19. SECURITIES LAW AND OTHER REGULATORY COMPLIANCE
. An Award will not be effective unless such
Award is in compliance with all applicable federal and state securities laws, rules and regulations of any governmental body, and the
requirements of any stock exchange or automated quotation system upon which the Shares may then be listed or quoted, as they are in effect on
the date of grant of the Award and also on the date of exercise or other issuance. Notwithstanding any other provision in this Plan, the Company
will have no obligation to issue or deliver certificates for Shares under this Plan prior to: (a) obtaining any approvals from governmental
agencies that the Company determines are necessary or advisable; and/or (b) completion of any registration or other qualification of such Shares
under any state or federal law or ruling of any governmental body that the Company determines to be necessary or advisable.
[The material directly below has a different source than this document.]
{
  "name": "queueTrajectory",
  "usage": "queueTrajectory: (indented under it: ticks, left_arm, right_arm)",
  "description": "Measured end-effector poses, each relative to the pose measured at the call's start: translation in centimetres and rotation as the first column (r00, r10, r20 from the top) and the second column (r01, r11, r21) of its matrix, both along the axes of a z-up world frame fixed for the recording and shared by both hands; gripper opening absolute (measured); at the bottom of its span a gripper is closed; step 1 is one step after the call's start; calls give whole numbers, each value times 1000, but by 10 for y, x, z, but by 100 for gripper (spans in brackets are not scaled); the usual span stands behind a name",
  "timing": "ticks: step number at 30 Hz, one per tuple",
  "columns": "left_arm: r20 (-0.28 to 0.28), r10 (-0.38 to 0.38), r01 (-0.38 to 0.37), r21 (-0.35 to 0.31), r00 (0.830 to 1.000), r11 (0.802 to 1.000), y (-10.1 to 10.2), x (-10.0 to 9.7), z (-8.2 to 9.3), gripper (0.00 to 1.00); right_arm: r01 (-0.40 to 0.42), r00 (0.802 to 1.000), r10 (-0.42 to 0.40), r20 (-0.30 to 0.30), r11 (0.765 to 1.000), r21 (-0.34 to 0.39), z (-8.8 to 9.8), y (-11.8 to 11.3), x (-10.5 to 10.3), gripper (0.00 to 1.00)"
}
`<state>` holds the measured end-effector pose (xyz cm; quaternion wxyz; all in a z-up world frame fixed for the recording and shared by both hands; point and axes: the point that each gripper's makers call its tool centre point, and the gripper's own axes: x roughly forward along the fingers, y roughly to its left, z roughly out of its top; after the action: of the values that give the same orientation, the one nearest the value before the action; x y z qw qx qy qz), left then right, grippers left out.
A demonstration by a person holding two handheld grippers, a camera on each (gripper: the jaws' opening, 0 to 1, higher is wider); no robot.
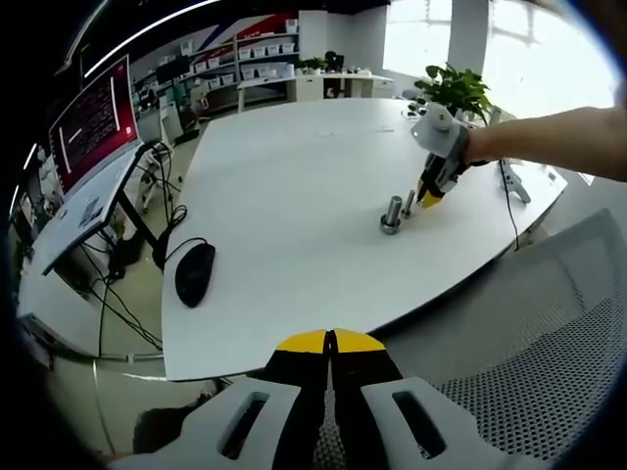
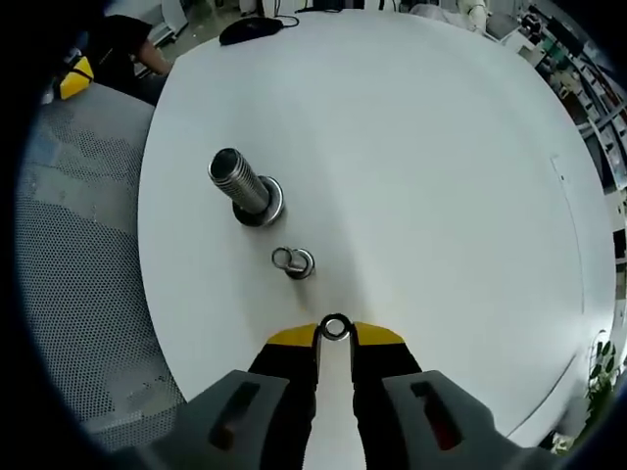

The Company will
be under no obligation to register the Shares with the SEC or to effect compliance with the registration, qualification or listing requirements of
any state securities laws, stock exchange or automated quotation system, and the Company will have no liability for any inability or failure to do
so.
20. NO OBLIGATION TO EMPLOY
. Nothing in this Plan or any Award granted under this Plan will confer or be deemed
to confer on any Participant any right to continue in the employ of, or to continue any other relationship with, the Company or any Parent or
Subsidiary of the Company or limit in any way the right of the Company or any Parent or Subsidiary of the Company to terminate Participant
s
employment or other relationship at any time, with or without cause.
21. CORPORATE TRANSACTIONS .
21.1 Assumption or Replacement of Awards by Successor
. In the event of a Corporate Transaction any or all
outstanding Awards may be assumed or replaced by the successor corporation, which assumption or replacement shall be binding on all
Participants. In the alternative, the successor corporation may substitute equivalent Awards or provide substantially similar consideration to
Participants as was provided to stockholders (after taking into account the existing provisions of the Awards). The successor corporation may
also issue, in place of outstanding Shares of the Company held by the Participant, substantially similar shares or other property subject to
repurchase restrictions no less favorable to the Participant. In the event such successor or acquiring corporation (if any) refuses to assume,
convert, replace or substitute Awards, as provided above, pursuant to a Corporate Transaction, then notwithstanding any other provision in this
Plan to the contrary, such Awards will expire on such transaction at such time and on such conditions as the Board will determine.